Bug#344284: RFP: gsac -- GSAC: SAC (Seismic Analisys Code) clone



Package: wnpp
Severity: wishlist


* Package name    : gsac
  Version         : 3.30
  Upstream Author : Robert B. Herrmann Name <rbh@eas.slu.edu>
* URL             : http://mnw.eas.slu.edu/People/RBHerrmann/ComputerPrograms.html
* License         : 
  Description     : GSAC Generic Seismic Application Coding

(Include the long description here.)

SAC, the Seismic Analysis Code, was created by researchers at the Lawrence
Liver more National Laboratory in the early 1980's. Initially distributed
as a FORTRAN program with low level routines in C, SAC became widely used
by the earthquake research community. The current SAC2000 is written in C,
and is distributed as an execuable binary form for several common
platforms. SAC and SAC2000 actually permit more than simple manipulation of
seismic traces.  The macro script language and signal processing features
make it a processing tool that has only recently been supplanted in
capabilites by commercial packages such at MATLAB, MATHCAD and Mathematica.
The other contribution of SAC was the definition of a seismic trace file.
The concept of this file is similar to that use in seismic exploration for
which the trace consists of a trace header and the binary trace itself.
Many programs have been written to use the SAC trace files. This was
encouraged in the original SAC distribution by ready access to a library of
input/output routines for the FORTRAN and C languages.

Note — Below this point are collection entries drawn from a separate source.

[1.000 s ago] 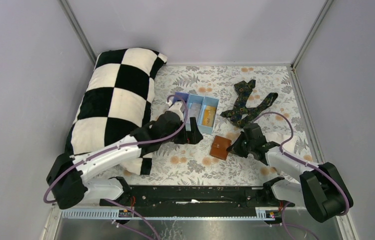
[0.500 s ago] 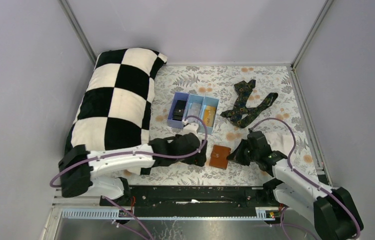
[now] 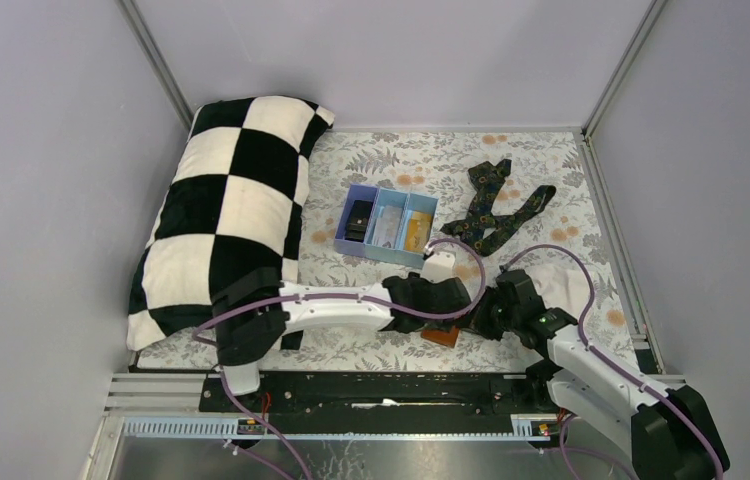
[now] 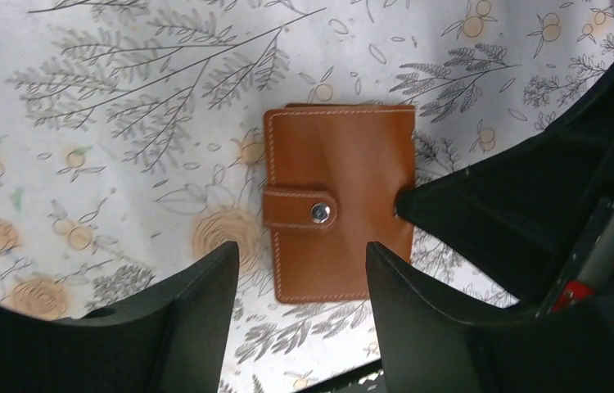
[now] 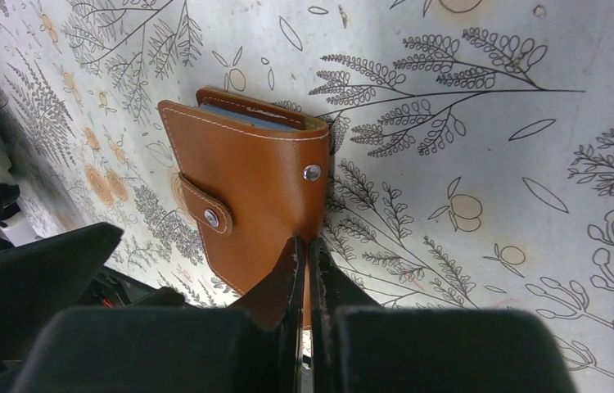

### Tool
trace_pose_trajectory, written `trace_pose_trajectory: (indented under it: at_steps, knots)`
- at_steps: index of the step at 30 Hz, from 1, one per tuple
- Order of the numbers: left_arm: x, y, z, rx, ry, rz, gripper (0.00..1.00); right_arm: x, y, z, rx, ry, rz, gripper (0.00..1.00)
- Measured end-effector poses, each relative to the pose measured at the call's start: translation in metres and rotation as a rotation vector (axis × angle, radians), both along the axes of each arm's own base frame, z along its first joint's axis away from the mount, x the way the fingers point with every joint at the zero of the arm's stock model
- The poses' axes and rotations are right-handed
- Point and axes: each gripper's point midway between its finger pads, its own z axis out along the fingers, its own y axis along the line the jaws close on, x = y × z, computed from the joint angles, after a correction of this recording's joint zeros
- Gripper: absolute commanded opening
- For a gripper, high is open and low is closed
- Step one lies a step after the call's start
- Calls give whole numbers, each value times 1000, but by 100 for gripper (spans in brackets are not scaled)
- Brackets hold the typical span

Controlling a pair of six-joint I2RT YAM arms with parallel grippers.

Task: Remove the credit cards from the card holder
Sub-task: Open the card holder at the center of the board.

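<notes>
top external view: the left arm has swung away from the light blue tray (image 3: 379, 257) at mid-table and now reaches across to the card holder (image 3: 441, 337) near the front edge, just in front of the right arm. a black card (image 3: 358, 220) lies in the tray's left compartment, a pale one (image 3: 387, 228) in the middle and a gold-orange one (image 3: 415, 232) in the right, so part of the job looks done and this is likely a return trip for more. the wallet lies flat on the floral cloth (image 4: 124, 123) with its strap snapped shut (image 4: 319, 213); pale blue edges (image 5: 246, 115) show between the covers, card or lining i cannot tell. the left gripper (image 4: 302, 250) has been narrowing but is spread, its fingers straddling the wallet's near end and gripping nothing. the right gripper (image 5: 304, 246) has its fingers pressed together, tips against the wallet's edge, seemingly steadying it; whether any leather is nipped is unclear. the snap probably has to come undone first.
</notes>
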Motion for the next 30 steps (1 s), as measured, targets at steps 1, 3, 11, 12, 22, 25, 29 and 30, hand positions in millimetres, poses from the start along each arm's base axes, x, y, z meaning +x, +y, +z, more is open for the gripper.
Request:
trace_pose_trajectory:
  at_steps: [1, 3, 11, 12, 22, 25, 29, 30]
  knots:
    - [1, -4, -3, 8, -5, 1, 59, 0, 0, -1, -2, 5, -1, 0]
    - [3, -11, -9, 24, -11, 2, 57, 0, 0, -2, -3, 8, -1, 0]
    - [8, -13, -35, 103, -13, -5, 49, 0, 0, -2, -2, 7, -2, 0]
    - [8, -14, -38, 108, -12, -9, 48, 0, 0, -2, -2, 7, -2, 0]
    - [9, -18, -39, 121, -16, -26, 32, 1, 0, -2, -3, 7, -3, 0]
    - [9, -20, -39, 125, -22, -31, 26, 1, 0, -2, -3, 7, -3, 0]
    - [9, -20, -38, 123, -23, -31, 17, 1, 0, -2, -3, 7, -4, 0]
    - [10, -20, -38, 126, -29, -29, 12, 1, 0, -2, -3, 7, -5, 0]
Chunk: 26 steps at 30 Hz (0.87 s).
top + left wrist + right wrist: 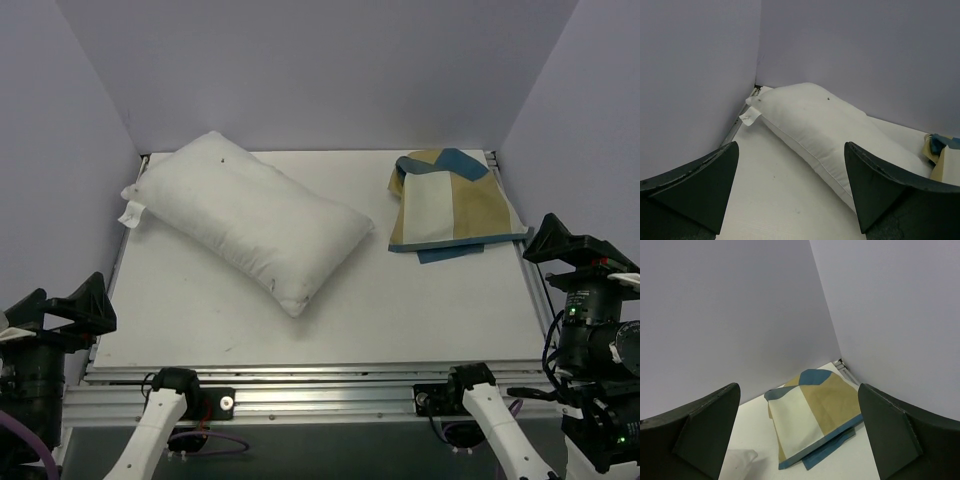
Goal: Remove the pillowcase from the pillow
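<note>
The plain white pillow [250, 220] lies bare and diagonal on the left of the table, its small tag [132, 212] at the far left corner. The pillowcase [455, 205], in blue, tan and cream blocks, lies folded flat at the back right, apart from the pillow. My left gripper [62, 305] is open and empty at the near left edge, and its wrist view shows the pillow [825, 125] ahead. My right gripper [580, 250] is open and empty at the right edge, short of the pillowcase [815, 415].
The white table [400, 310] is walled in by lilac panels at the back and both sides. A metal rail [320, 385] runs along the near edge, with both arm bases mounted on it. A pillow corner [740, 460] shows in the right wrist view.
</note>
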Tool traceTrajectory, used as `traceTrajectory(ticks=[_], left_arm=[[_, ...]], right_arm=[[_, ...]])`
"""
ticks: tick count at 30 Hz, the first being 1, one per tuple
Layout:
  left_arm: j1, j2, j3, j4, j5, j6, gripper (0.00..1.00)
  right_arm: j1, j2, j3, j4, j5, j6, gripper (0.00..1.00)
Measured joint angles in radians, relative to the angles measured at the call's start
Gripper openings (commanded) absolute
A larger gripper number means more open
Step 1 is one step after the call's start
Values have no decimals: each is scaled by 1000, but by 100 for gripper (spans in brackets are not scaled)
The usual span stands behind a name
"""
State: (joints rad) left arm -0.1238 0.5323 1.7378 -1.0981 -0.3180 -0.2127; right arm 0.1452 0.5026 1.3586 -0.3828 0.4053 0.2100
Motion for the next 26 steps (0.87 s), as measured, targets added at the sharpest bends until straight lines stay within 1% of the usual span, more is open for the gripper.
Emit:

Unfortunately SAC/SAC2000 has become dated because of its monilithic
structure, the previously closed source distribution, and advances in
computer platforms.  The signal processing capabilities have been
supplanted by MATLAB and Mathematica, the support of 24 bit color displays
under X11 is lacking, and the assumptions about the underlying X11 support
engine have become dated. With this in mind, we decided to write a program
to permit necessary seismic trace manipulation from scratch. Starting,
March 27, 2004, we created a functional GSAC by June 1, 2004 without much
effort. GSAC takes its name from the free gcc and g77 compilers used, with
the corresponding commitment to open sources.  SAC is a group effort to
provide documented tools for manipulating seismic traces which happen to be
stored in a SAC file format. GSAC thus emphasizes waveform processing
rather than a specific implementation. Thus GSAC is meant to be all
inclusive which means that the concept will encompass different underlying
operating systems (UNIX, LINUX, MacOS-X, Windows), different hardware
architectures (IEEE bigendian and little-endian), and different development
environments (gcc/g77, MATLAB, Maple, etc). 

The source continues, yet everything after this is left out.